Segment Open
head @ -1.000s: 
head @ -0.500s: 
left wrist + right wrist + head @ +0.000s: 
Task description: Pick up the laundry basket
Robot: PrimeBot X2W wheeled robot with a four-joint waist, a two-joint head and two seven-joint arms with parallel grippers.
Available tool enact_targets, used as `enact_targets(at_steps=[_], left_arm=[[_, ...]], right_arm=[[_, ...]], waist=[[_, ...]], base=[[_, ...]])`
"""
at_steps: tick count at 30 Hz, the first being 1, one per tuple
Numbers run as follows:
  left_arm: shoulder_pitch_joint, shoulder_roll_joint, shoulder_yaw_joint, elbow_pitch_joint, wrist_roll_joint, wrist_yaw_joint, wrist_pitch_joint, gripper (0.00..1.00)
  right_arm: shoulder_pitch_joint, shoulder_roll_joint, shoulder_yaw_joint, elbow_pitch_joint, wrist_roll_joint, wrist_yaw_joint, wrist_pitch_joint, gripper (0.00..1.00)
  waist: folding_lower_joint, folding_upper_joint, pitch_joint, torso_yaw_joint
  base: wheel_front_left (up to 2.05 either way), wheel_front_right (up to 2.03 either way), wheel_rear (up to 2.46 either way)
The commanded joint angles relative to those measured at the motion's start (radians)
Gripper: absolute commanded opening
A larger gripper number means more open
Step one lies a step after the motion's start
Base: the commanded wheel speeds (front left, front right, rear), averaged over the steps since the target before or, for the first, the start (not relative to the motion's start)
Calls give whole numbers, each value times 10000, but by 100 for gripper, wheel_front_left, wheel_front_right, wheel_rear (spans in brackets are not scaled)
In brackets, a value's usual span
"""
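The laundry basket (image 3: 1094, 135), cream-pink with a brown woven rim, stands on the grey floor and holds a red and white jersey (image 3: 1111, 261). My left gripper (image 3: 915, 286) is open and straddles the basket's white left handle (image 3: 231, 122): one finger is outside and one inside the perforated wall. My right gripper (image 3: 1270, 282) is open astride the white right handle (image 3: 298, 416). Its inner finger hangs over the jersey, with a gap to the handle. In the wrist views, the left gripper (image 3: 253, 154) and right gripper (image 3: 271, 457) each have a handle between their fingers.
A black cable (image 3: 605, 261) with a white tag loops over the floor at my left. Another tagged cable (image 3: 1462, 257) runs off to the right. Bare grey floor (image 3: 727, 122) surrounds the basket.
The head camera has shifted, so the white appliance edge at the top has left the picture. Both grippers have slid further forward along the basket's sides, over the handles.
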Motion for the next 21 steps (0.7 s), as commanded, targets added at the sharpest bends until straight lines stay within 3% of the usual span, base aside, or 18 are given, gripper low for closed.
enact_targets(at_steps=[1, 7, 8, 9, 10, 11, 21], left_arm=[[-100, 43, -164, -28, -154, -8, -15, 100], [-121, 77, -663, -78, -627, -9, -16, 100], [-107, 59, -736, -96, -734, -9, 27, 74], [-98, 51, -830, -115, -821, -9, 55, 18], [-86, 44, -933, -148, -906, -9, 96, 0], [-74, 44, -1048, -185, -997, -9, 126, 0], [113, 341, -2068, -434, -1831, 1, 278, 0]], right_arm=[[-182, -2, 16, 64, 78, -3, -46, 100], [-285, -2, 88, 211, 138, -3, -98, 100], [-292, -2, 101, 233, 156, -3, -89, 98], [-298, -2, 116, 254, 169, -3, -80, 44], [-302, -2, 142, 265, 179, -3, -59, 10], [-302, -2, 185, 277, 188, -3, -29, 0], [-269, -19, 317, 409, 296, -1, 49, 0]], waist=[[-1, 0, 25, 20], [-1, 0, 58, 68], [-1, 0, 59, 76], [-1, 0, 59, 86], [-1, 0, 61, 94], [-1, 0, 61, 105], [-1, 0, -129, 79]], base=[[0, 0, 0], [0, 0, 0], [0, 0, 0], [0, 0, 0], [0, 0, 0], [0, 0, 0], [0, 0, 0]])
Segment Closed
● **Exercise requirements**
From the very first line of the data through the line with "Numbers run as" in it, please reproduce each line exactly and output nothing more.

● **Written solution**
head @ -1.000s: 
head @ -0.500s: 
left wrist + right wrist + head @ +0.000s: 
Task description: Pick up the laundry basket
Robot: PrimeBot X2W wheeled robot with a four-joint waist, a two-joint head and two seven-joint arms with parallel grippers.
Available tool enact_targets, used as `enact_targets(at_steps=[_], left_arm=[[_, ...]], right_arm=[[_, ...]], waist=[[_, ...]], base=[[_, ...]])`
"""
at_steps: tick count at 30 Hz, the first being 1, one per tuple
Numbers run as follows:

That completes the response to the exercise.